CaBagE: a Cas9-Based Background Elimination Strategy for Targeted, Long-Read DNA Sequencing
While repeat-expansion polymorphisms are known to underlie several developmental and neurological disorders, technological limitations have inhibited the ability to resolve accurate genotypes for these variants. A pertinent example is the (CCCCGG)n repeat expansion in C9orf72 that segregates with up to 40% of familial amyotrophic lateral sclerosis (ALS) cases. There is a clear relationship between this repeat expansion and neurodegeneration. However, widely-used short-read sequencing is ill-suited to characterize the C9orf72 repeat expansion due to polymerase slippage over low complexity sequences and the inherently limited mapping/haplotype resolution of redundant short sequences. Consequently, researchers and physicians must rely on crude variant characterization methods (e.g. Southern blots), which limit direct genotype-phenotype associations and create challenges for the diagnosis of disease in patients with atypical clinical presentation.
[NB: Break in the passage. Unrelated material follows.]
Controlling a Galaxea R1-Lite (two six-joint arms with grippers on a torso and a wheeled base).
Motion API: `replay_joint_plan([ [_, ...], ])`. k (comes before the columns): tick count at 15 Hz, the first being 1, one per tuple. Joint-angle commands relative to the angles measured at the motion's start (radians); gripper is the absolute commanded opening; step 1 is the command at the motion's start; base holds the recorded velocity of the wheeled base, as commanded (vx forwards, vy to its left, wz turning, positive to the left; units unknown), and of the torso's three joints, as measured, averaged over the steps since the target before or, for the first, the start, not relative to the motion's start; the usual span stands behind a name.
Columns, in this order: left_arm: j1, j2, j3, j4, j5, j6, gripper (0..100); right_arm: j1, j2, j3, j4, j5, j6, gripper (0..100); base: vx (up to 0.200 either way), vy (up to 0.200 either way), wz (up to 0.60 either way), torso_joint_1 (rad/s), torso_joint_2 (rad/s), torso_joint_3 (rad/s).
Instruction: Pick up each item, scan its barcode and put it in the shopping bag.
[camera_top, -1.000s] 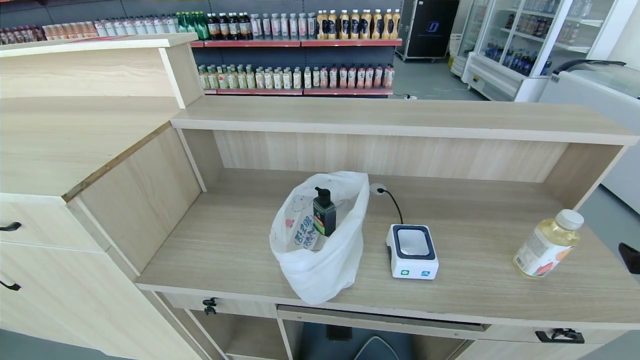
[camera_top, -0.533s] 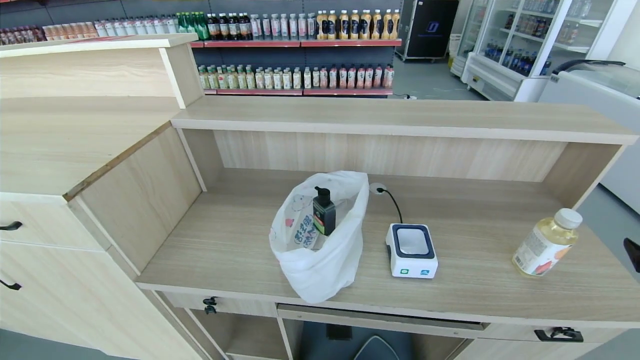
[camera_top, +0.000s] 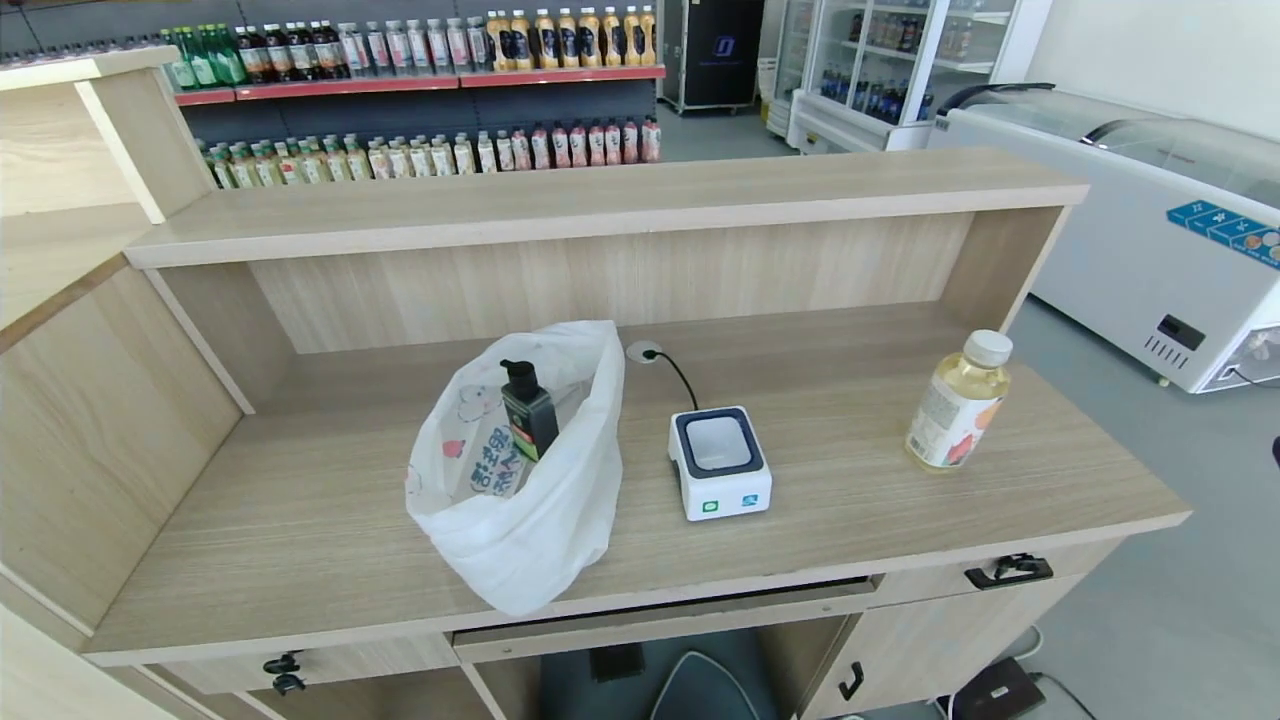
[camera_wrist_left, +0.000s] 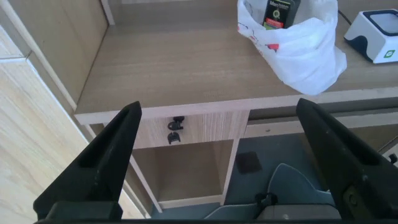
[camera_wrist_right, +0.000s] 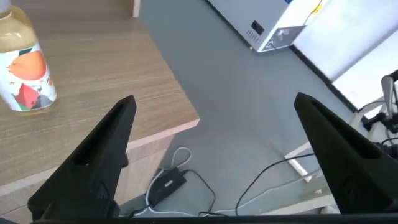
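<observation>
Both hands gape wide, nothing held: left hand low before the table front, right hand off its right end, over floor. Juice bottle upright near that end (well apart from the scanner). Shopping bag beside the scanner, pump bottle inside.

The shopping bag stands mid-surface, the scanner just beside it, a narrow gap between. Broad bare wood separates scanner from bottle — open from the front and above. The raised ledge and back panel wall off the rear, a side panel closes the left end, and the scanner's cable trails behind it.
</observation>
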Motion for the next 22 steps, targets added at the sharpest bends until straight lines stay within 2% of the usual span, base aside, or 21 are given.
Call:
replay_joint_plan([
  [1, 0.001, 0.0, 0.0, 0.0, 0.0, 0.0, 100, 0.0, 0.098, 0.006, -0.004, 0.069, 0.08, 100, 0.0, 0.0, 0.0, -0.1, 0.19, 0.08],
  [3, 0.001, 0.0, 0.0, 0.0, 0.0, 0.0, 100, 0.033, 0.177, 0.011, -0.007, 0.096, 0.108, 100, 0.0, 0.0, 0.0, -0.034, 0.09, 0.037],
  [4, 0.001, 0.0, 0.0, 0.0, 0.0, 0.0, 100, 0.092, 0.288, -0.021, -0.073, 0.109, 0.212, 100, 0.0, 0.0, 0.0, 0.0, 0.0, 0.0],
  [5, 0.001, 0.0, 0.0, 0.0, 0.0, 0.0, 100, 0.144, 0.367, -0.081, -0.118, 0.153, 0.258, 100, 0.0, 0.0, 0.0, 0.0, 0.0, 0.0],
  [7, 0.001, 0.0, 0.0, 0.0, 0.0, 0.0, 100, 0.171, 0.464, -0.193, -0.124, 0.213, 0.258, 100, 0.0, 0.0, 0.0, 0.0, 0.0, 0.0],
  [10, 0.001, 0.0, 0.0, 0.0, 0.0, 0.0, 100, 0.214, 0.591, -0.325, -0.116, 0.248, 0.255, 100, 0.0, 0.0, 0.0, 0.0, 0.0, 0.0],
  [14, 0.001, 0.0, 0.0, 0.0, 0.0, 0.0, 100, 0.268, 0.693, -0.34, -0.127, 0.256, 0.195, 100, 0.0, 0.0, 0.0, 0.0, 0.0, 0.0],
  [19, 0.001, 0.0, 0.0, 0.0, 0.0, 0.0, 100, 0.346, 0.746, -0.373, -0.142, 0.254, 0.189, 100, 0.0, 0.0, 0.0, 0.0, 0.0, 0.0],
  [22, 0.001, 0.0, 0.0, 0.0, 0.0, 0.0, 100, 0.359, 0.777, -0.413, -0.141, 0.253, 0.139, 100, 0.0, 0.0, 0.0, 0.0, 0.0, 0.0],
])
In contrast, ultra-long (e.g., 10-150kb) sequencing reads generated by Oxford Nanopore Technologies (ONT) enable direct measurement of loci containing complex structures without being subject to amplification or alignment bias. We are therefore developed a molecular and computational framework for targeted sequencing and quantification of pathogenic repeat expansions by combining Cas9 and amplification-free sequence capture methods with Nanopore long-read sequencing technology. First, extracted high molecular weight DNA is bound by Cas9 on either side of a DNA target. Bound Cas9 protects the target DNA from challenge by processive exonucleases. Unprotected (off-target) DNA is degraded with exonucleases and the remaining sample is sequenced using the ONT MinION sequencer. Then, base-called reads are aligned to the target locus and repeat copy number genotypes are estimated using a Gaussian Mixture Model.
We applied this molecular and computational framework to 2 ALS patients with C9orf72 repeat expansions with biospecimens available from the NINDS collection from Coriell. Genotype estimates produced with CaBagE were commensurate with genotypes derived from repeat-primed PCR for each individual.